# Can't use 5 rafts I rented



## MDT (9 mo ago)

I rented 5 rafts and full kitchen gear for our trip on the Main Salmon last Summer. Unfortunately that trip was canceled do to wild fire. The raft company extended a credit to use the gear this Summer if we got a permit.

Long story-short, we didn't get a permit, and we were trying to put a trip together on the Lower Main, but not going to happen. Since we can't use the gear this Summer, I'm going to lose the $5k we paid. If anyone is interested in using this gear on the Lower Salmon between July 16-21, please let me know, I may be able to transfer it to you. Just trying to recover some of our investment. Feel free to call me 206-708-4655.


----------



## Dangerfield (May 28, 2021)

Sound's like a questionable company hijacking you due to fire and the unlikey event of drawing another permit for the same dates in 2022. You might want to nail down if it is transferrable or not before you or anyone goes too much further.


----------



## carvedog (May 11, 2005)

The Lower Salmon is not a permitted river. This smells a little funny.


----------



## Dangerfield (May 28, 2021)

I think the Lower Main was a back up plan for use since they didn't score for the permitted section, but still..............


----------



## carvedog (May 11, 2005)

Ok perhaps. The scammers are out in full force these days. Not saying the OP is, it is just advisable to proceed with caution.


----------



## athelake (Dec 3, 2014)

It's my understanding that anyone who was forced to cancel due to fire received a roll over permit?


----------



## IDriverRunner (Aug 18, 2015)

athelake said:


> It's my understanding that anyone who was forced to cancel due to fire received a roll over permit?

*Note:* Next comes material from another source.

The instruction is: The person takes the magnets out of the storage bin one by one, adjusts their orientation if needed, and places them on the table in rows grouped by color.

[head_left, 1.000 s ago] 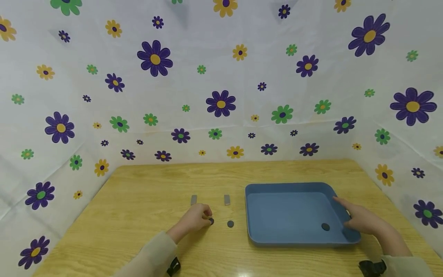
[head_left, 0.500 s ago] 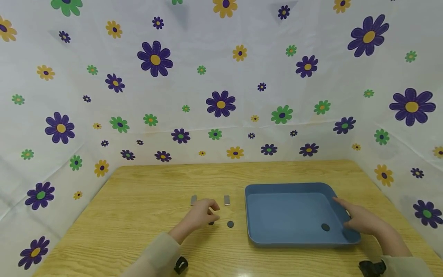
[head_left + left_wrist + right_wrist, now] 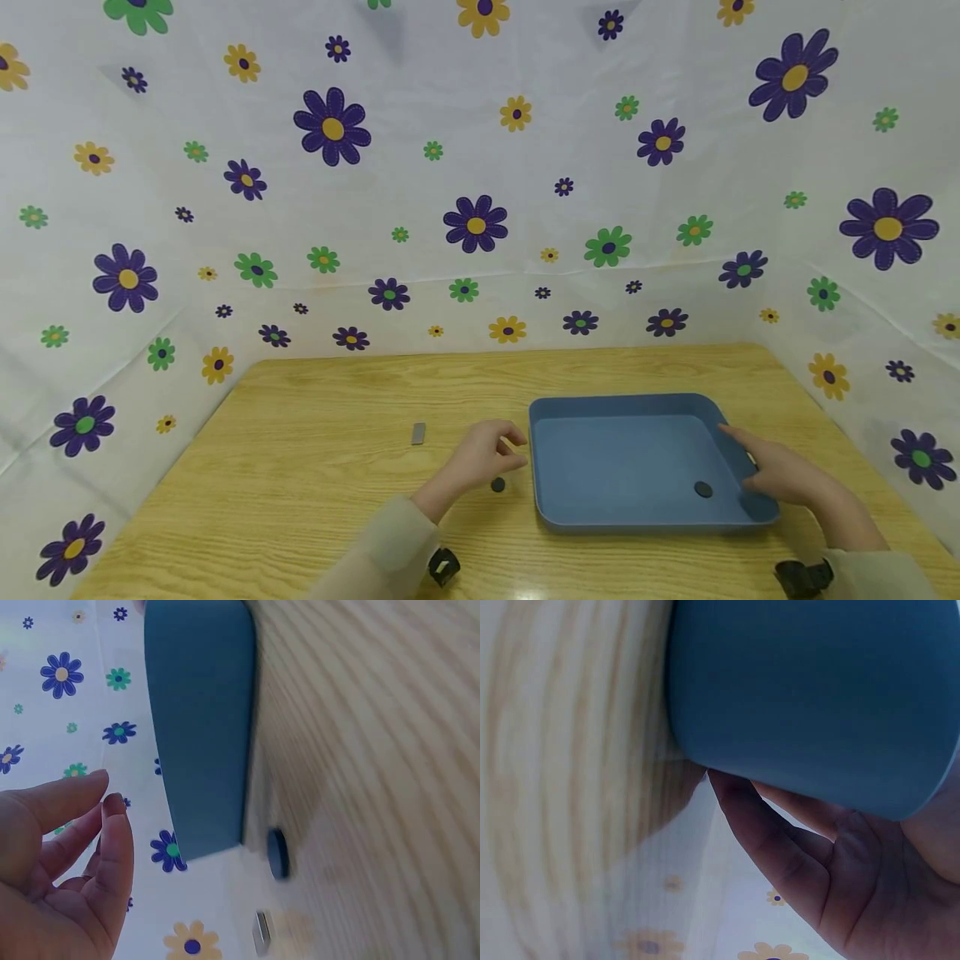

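My left hand (image 3: pixel 483 457) hovers beside the left wall of the blue tray (image 3: pixel 622 528), thumb and fingers loosely bent. In the left wrist view, its thumb and fingertips (image 3: pixel 112 804) come close together with nothing visible between them. Below that hand lies a dark disc (image 3: pixel 498 484) on the table, also in the left wrist view beside a small grey block (image 3: pixel 260 934). My right hand (image 3: pixel 787 475) grips the tray's right wall; in the right wrist view its fingers (image 3: pixel 769 840) lie along the outside. A dark disc (image 3: pixel 702 489) lies inside the tray.
A small grey rectangular block (image 3: pixel 418 433) lies left of the left hand on the wooden table (image 3: pixel 322 483). White flowered cloth (image 3: pixel 420 192) surrounds the table at the back and sides. My left forearm covers part of the table.
My left hand has let go of a dark disc and moved right toward the tray. That disc and one grey block are now out of sight behind the hand and arm. The right hand stays put.
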Motion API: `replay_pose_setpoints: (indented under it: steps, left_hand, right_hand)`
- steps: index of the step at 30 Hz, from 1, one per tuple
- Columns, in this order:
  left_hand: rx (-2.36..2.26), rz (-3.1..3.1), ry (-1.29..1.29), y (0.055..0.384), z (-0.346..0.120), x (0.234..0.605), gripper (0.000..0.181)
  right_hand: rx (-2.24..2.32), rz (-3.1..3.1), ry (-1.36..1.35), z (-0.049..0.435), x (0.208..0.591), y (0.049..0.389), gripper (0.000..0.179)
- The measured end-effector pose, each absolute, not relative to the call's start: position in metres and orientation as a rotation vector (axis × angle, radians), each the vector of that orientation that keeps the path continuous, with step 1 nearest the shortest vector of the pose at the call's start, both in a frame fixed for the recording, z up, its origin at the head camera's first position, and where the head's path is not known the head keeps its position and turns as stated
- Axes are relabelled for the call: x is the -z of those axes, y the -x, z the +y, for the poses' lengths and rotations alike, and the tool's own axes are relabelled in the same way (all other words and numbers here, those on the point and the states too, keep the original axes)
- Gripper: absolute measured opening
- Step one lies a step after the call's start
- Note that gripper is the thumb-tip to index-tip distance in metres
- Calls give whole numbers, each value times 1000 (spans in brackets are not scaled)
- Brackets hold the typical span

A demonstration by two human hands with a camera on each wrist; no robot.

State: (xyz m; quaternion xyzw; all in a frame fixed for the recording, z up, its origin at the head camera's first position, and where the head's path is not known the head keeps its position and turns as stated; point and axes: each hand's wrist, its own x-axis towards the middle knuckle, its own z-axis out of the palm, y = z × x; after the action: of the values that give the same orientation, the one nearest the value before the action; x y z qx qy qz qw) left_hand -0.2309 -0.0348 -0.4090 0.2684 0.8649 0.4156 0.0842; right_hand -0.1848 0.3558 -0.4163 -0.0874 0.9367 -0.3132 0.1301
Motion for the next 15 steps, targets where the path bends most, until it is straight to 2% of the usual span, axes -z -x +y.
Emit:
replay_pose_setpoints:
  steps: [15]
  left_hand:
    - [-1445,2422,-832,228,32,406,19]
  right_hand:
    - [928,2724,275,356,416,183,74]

If you were forced to cancel due to the fire last year you were given the option of rolling it over to this year. I had a September 1st MF permit that I had to cancel due to the fire, but I opted to not roll it over so I could keep my options open for an earlier permit within the lottery control period. Maybe the OPs group went that same route?


----------



## Dangerfield (May 28, 2021)

Excellent points on the fire cancellation’s. It adds to the questions/drama.


----------



## carvedog (May 11, 2005)

There were no 'closures' due to fire last summer on the Main Salmon. There was a section on the North side of the river that was closed to camping for a couple of weeks. They did allow permit holders to cancel without the three year penalty of not getting a permit if it was within three weeks of launch. There was no rollover that I am aware of for those who chose to cancel. Which also means the raft rental folks were trying to work with them by giving them this summer to figure it out. The OP seems legit with the phone number and has no active blacklisting associated with their IP address. 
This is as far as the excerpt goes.